Perhaps it was that he'd had his hopes set so high for their final meeting and was let down that Paul was driven to his commit his final, deadly act. For the next five days, Paul's friends didn't notice anything different about him. He had become obsessed with finding a gun, but that was nothing new as they figured his old, shady dealings had left Paul uncomfortable with not having a firearm nearby. He got in contact with someone selling a 12-gauge shotgun in the classified section of the newspaper. The day after he picked it up, he asked Dorothy to come over to his apartment, ostensibly to go over a few final, financial details. She came over around 12:30 pm, but she never left. Neither did Paul.
The two were discovered later that evening by Paul's roommate, who had been unnerved enough by the silence coming from Paul's room to check in on the estranged couple. What he saw when he opened the door caused him to slam it shut just a second later. Both Paul and Dorothy were nude and both had been shot in the face with the shotgun. Dorothy, authorities later learned, had been assaulted as well as murdered. Paul, after he brutalized Dorothy, turned the weapon on himself.
All of Hollywood was shocked and grieved by the senseless crime, but none more so than Hugh Hefner. He had had a special interest in Dorothy's career and her untimely death was a huge blow to him. There was also the fact that some people wanted to lay the blame for Dorothy's death on his hands. "There is still a great tendency ... for this thing to fall into the classic cliché of 'smalltown girl comes to Playboy, comes to Hollywood, life in the fast lane,' and that was somehow related to her death," he said in an interview. "And that is not what really happened. A very sick guy saw his meal ticket and his connection to power, whatever, slipping away. And it was that that made him kill her."

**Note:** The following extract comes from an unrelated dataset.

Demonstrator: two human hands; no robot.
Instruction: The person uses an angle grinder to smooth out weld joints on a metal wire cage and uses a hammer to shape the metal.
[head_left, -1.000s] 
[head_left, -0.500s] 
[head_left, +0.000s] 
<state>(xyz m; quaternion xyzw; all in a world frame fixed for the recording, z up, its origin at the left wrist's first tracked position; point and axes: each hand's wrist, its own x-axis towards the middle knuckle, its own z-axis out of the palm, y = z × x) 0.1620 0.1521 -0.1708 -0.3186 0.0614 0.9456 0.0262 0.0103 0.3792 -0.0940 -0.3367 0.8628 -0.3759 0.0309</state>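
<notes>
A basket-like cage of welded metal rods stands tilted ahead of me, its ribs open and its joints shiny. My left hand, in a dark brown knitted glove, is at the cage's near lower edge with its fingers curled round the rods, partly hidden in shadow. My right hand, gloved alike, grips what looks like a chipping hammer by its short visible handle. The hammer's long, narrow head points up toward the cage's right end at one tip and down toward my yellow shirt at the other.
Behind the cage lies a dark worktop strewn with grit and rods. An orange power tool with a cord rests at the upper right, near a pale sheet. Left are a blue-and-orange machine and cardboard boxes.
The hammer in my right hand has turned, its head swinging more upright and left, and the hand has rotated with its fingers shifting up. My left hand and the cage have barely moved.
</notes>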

Playboy rushed to pull everything related to Dorothy Stratten from their publication, but her Playmate of the Year issue had already gone to print. Instead, they scrapped all the photos they had been planning on using in Playboy's upcoming calendar, including a photo of a nude Dorothy seated next to Hugh Hefner. They also added a brief in memoriam caption to her Playmate of the Year spread that read, "The death of Dorothy Stratten comes as a shock to us all. ... As Playboy's Playmate of the Year with a film and a television career of increasing importance, her professional future was a bright one. But equally sad to us is the fact that her loss takes from us all a very special member of the Playboy family."
Peter grieved privately, refusing to speak about Dorothy until They All Laughed premiered. He also wrote a book about her death, titled "The Killing Of The Unicorn: Dorothy Stratten 1960-1980." In it, he reflected on her beauty. "She wasn't simply beautiful, but unbelievably exquisite beauty...Her beauty was like an extraordinary mirage, too glorious to be real," he wrote. Now that beauty is gone forever, taken from this world before she could reach her full potential. There was so much more she could have done with her life, both professionally and personally. She might have been taken all too soon from this world, but her memory will live on.